• **Exercise**
How many lines in these records include the string "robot"? Reply with that number alone.

• **Input for this task**
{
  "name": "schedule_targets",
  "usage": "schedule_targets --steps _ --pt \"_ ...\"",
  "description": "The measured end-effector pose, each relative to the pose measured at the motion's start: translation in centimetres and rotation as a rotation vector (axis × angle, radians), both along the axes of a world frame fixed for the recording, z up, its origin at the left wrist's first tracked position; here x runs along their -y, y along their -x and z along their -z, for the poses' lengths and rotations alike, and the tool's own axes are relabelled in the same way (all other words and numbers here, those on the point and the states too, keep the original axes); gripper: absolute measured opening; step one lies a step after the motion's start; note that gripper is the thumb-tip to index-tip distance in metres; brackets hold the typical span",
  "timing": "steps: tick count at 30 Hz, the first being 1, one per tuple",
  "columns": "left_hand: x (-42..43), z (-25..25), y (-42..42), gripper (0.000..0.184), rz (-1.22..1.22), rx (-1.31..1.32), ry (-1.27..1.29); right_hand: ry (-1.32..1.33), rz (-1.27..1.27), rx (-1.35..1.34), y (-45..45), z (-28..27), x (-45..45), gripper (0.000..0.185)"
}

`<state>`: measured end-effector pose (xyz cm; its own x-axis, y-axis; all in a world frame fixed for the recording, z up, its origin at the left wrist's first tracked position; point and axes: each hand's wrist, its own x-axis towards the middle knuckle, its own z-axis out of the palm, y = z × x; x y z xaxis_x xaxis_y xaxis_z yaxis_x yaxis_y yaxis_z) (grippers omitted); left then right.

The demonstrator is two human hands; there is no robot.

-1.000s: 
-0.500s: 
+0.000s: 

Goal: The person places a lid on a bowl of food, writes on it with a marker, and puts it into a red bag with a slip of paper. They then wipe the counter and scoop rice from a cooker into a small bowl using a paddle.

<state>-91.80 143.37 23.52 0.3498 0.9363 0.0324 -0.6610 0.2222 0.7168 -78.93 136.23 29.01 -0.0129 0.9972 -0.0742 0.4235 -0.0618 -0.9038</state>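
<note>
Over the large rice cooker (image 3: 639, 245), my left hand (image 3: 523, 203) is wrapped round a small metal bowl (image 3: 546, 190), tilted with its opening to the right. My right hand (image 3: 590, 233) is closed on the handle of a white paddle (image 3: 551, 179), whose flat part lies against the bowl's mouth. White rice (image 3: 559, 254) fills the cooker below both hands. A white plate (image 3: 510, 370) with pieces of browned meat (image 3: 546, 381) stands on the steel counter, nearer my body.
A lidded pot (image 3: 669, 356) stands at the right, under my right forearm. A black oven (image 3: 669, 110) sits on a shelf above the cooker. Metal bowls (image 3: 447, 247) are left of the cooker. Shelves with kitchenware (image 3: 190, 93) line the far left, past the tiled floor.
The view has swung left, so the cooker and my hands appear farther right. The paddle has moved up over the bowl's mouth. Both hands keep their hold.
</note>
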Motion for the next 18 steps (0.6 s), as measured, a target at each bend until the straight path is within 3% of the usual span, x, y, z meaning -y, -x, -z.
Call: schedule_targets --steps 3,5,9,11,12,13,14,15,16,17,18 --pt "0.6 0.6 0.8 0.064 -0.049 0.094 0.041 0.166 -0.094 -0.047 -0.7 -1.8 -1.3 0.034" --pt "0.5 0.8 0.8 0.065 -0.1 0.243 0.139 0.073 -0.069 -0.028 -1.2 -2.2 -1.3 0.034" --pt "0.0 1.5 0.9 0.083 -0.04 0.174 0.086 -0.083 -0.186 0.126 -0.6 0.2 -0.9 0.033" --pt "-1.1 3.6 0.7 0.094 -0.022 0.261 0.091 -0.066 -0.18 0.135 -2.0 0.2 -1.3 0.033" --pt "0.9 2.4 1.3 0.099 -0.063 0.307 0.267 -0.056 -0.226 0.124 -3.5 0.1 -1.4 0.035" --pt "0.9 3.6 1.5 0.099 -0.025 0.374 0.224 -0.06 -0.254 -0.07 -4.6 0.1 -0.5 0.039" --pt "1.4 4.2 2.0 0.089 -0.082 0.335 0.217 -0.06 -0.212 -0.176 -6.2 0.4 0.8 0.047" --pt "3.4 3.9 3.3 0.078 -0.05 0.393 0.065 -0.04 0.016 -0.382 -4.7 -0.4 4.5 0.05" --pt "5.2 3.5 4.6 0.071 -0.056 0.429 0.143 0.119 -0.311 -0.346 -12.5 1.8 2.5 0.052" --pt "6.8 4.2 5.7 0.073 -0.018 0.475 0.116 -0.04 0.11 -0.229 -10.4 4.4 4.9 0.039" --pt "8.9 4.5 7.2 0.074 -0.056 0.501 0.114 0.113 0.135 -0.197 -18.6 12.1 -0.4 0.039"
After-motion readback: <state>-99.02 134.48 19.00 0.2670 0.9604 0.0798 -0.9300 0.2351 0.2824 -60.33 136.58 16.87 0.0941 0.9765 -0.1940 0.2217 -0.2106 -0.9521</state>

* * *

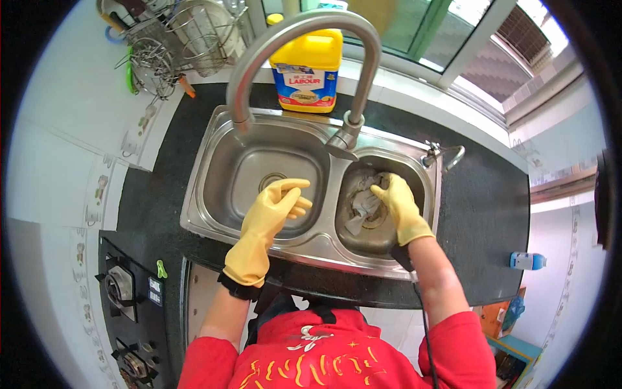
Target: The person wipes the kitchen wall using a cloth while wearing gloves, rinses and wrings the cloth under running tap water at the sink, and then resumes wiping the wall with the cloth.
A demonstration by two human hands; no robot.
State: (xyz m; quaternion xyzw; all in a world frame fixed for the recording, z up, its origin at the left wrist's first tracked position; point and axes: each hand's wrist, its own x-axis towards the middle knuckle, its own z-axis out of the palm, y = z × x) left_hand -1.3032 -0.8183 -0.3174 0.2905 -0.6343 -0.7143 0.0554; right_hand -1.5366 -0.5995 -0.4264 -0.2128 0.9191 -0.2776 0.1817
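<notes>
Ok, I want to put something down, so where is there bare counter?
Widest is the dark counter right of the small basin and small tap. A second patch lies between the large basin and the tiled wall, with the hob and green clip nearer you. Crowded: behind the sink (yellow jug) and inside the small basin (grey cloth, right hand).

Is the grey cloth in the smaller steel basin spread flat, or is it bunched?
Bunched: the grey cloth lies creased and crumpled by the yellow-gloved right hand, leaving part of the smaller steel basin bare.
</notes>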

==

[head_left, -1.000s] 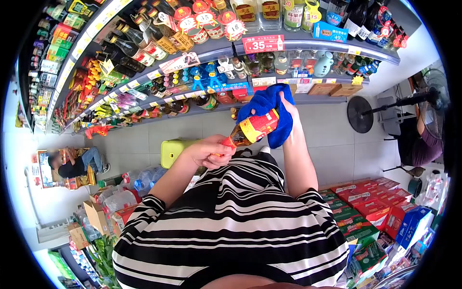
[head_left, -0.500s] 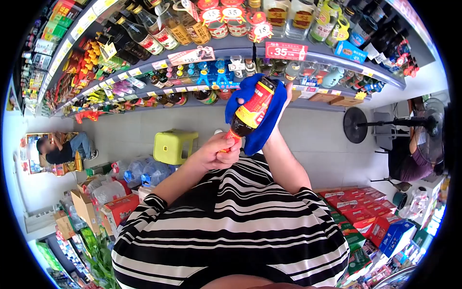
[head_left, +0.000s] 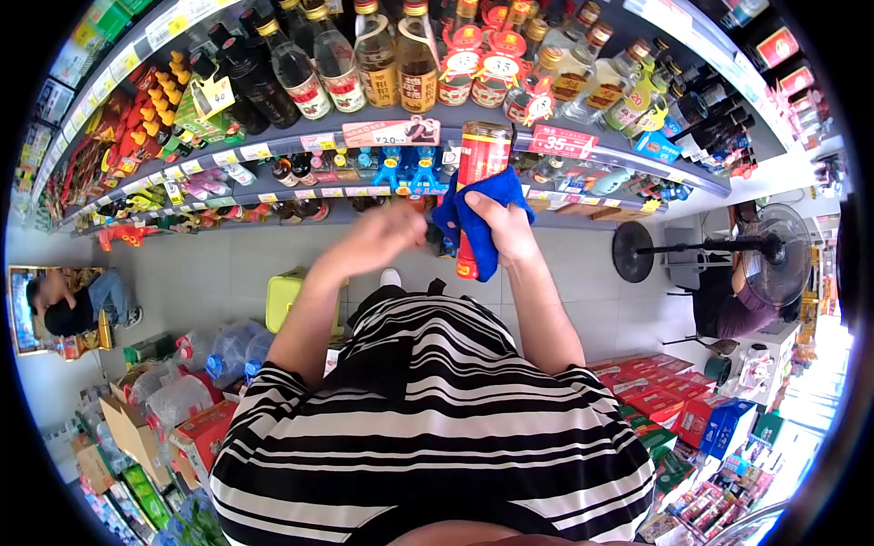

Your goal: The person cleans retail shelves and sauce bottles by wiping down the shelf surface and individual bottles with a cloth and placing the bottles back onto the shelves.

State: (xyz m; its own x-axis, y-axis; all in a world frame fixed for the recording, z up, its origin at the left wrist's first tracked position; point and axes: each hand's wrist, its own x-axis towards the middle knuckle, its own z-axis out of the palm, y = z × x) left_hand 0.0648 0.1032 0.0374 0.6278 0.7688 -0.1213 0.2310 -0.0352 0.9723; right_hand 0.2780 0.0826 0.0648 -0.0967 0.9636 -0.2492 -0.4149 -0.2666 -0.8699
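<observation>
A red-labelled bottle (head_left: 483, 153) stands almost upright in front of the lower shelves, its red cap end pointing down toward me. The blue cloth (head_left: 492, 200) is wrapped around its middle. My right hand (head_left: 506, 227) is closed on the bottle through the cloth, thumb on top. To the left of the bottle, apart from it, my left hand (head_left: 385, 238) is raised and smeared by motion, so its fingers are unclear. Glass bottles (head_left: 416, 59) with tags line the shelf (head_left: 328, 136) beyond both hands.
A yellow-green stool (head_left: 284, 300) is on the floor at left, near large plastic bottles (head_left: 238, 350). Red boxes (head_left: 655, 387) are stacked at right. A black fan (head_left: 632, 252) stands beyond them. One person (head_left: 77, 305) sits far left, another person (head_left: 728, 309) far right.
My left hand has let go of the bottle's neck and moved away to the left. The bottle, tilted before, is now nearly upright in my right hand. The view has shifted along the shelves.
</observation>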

• **Result of this exercise**
2